# TASK REQUIREMENTS
Nothing may differ between your reply and the listing that follows.

# INFORMATION SUPPLIED
——

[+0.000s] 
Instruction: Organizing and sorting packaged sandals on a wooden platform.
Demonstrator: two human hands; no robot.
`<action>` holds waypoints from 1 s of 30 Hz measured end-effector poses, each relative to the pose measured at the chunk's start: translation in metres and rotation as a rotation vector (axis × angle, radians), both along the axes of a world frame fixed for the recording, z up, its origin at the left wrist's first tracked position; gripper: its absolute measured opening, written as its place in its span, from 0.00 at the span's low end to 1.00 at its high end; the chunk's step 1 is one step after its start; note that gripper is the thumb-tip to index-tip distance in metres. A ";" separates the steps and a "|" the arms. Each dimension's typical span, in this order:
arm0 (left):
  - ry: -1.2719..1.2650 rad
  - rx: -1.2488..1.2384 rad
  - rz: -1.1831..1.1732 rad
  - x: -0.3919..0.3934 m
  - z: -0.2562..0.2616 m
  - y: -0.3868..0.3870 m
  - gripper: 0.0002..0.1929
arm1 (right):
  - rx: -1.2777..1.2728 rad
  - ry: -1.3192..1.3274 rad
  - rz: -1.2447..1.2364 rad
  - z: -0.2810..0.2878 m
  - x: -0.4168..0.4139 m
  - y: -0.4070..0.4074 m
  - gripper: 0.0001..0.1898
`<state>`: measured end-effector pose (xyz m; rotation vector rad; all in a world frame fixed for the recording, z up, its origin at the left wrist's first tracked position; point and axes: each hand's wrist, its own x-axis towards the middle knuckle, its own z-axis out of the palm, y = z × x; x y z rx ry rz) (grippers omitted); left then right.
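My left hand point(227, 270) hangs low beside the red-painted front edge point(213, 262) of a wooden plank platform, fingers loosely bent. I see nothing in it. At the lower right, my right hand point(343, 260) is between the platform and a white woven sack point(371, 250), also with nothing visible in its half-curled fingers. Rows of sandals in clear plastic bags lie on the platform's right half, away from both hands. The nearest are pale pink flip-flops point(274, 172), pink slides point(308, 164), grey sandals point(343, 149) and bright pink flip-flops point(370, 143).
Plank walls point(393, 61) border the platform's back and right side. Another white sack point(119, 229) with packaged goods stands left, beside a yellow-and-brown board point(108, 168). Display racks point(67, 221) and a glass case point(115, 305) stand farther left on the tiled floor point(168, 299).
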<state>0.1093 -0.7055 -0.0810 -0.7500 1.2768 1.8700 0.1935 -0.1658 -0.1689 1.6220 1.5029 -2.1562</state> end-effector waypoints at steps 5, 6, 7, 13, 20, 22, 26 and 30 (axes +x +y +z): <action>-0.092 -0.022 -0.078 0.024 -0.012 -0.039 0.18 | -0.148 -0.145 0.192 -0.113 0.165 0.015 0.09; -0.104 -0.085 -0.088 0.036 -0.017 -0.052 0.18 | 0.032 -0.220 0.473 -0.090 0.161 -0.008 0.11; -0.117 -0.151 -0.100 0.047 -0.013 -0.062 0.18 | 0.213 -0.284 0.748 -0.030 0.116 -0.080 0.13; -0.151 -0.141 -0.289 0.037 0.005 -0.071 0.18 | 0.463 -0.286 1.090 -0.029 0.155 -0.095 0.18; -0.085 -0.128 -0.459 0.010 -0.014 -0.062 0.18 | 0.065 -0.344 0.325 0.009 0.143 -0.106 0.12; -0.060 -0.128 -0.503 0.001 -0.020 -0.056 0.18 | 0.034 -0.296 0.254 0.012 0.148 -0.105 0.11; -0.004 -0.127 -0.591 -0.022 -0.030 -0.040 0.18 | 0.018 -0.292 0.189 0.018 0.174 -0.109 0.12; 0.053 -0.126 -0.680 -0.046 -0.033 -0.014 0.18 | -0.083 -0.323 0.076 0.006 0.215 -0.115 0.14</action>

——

# RESPONSE TO THE TASK
[+0.000s] 
Instruction: Organizing and sorting packaged sandals on a wooden platform.
Demonstrator: two human hands; no robot.
`<action>` holds waypoints from 1 s of 30 Hz measured end-effector poses, each relative to the pose measured at the chunk's start: translation in metres and rotation as a rotation vector (axis × angle, radians), both along the axes of a world frame fixed for the recording, z up, its origin at the left wrist's first tracked position; gripper: its absolute measured opening, written as its place in its span, from 0.00 at the span's low end to 1.00 at its high end; the chunk's step 1 is one step after its start; note that gripper is the thumb-tip to index-tip distance in metres. A ";" separates the steps and a "|" the arms. Each dimension's typical span, in this order:
arm0 (left):
  - ry: -1.2719..1.2650 rad
  - rx: -1.2488..1.2384 rad
  - rz: -1.1831..1.1732 rad
  - x: -0.3919..0.3934 m
  - z: -0.2562..0.2616 m
  - y: -0.3868..0.3870 m
  - gripper: 0.0002..0.1929
arm1 (right):
  - rx: -1.2777..1.2728 rad
  - ry: -1.3192..1.3274 rad
  - rz: -1.2447..1.2364 rad
  - z: -0.2810..0.2878 m
  - x: -0.4168..0.4139 m
  - y: -0.4070..0.4074 m
  - gripper: 0.0001..0.1898
`<state>`: measured end-effector pose (xyz m; rotation vector rad; all in a world frame fixed for the recording, z up, its origin at the left wrist's first tracked position; point and axes: each hand's wrist, its own x-axis towards the middle knuckle, its own z-axis out of the palm, y = z × x; x y z rx ry rz) (grippers omitted); left then right.
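My left hand point(227, 270) hangs low beside the red-painted front edge point(213, 262) of a wooden plank platform, fingers loosely bent. I see nothing in it. At the lower right, my right hand point(343, 260) is between the platform and a white woven sack point(371, 250), also with nothing visible in its half-curled fingers. Rows of sandals in clear plastic bags lie on the platform's right half, away from both hands. The nearest are pale pink flip-flops point(274, 172), pink slides point(308, 164), grey sandals point(343, 149) and bright pink flip-flops point(370, 143).
Plank walls point(393, 61) border the platform's back and right side. Another white sack point(119, 229) with packaged goods stands left, beside a yellow-and-brown board point(108, 168). Display racks point(67, 221) and a glass case point(115, 305) stand farther left on the tiled floor point(168, 299).
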<state>0.1093 -0.7055 -0.0810 -0.7500 1.2768 1.8700 0.1935 -0.1658 -0.1689 1.6220 1.5029 -2.1562</state> end-effector waypoints at steps 5, 6, 7, 13, 20, 22, 26 and 30 (axes +x +y +z): <action>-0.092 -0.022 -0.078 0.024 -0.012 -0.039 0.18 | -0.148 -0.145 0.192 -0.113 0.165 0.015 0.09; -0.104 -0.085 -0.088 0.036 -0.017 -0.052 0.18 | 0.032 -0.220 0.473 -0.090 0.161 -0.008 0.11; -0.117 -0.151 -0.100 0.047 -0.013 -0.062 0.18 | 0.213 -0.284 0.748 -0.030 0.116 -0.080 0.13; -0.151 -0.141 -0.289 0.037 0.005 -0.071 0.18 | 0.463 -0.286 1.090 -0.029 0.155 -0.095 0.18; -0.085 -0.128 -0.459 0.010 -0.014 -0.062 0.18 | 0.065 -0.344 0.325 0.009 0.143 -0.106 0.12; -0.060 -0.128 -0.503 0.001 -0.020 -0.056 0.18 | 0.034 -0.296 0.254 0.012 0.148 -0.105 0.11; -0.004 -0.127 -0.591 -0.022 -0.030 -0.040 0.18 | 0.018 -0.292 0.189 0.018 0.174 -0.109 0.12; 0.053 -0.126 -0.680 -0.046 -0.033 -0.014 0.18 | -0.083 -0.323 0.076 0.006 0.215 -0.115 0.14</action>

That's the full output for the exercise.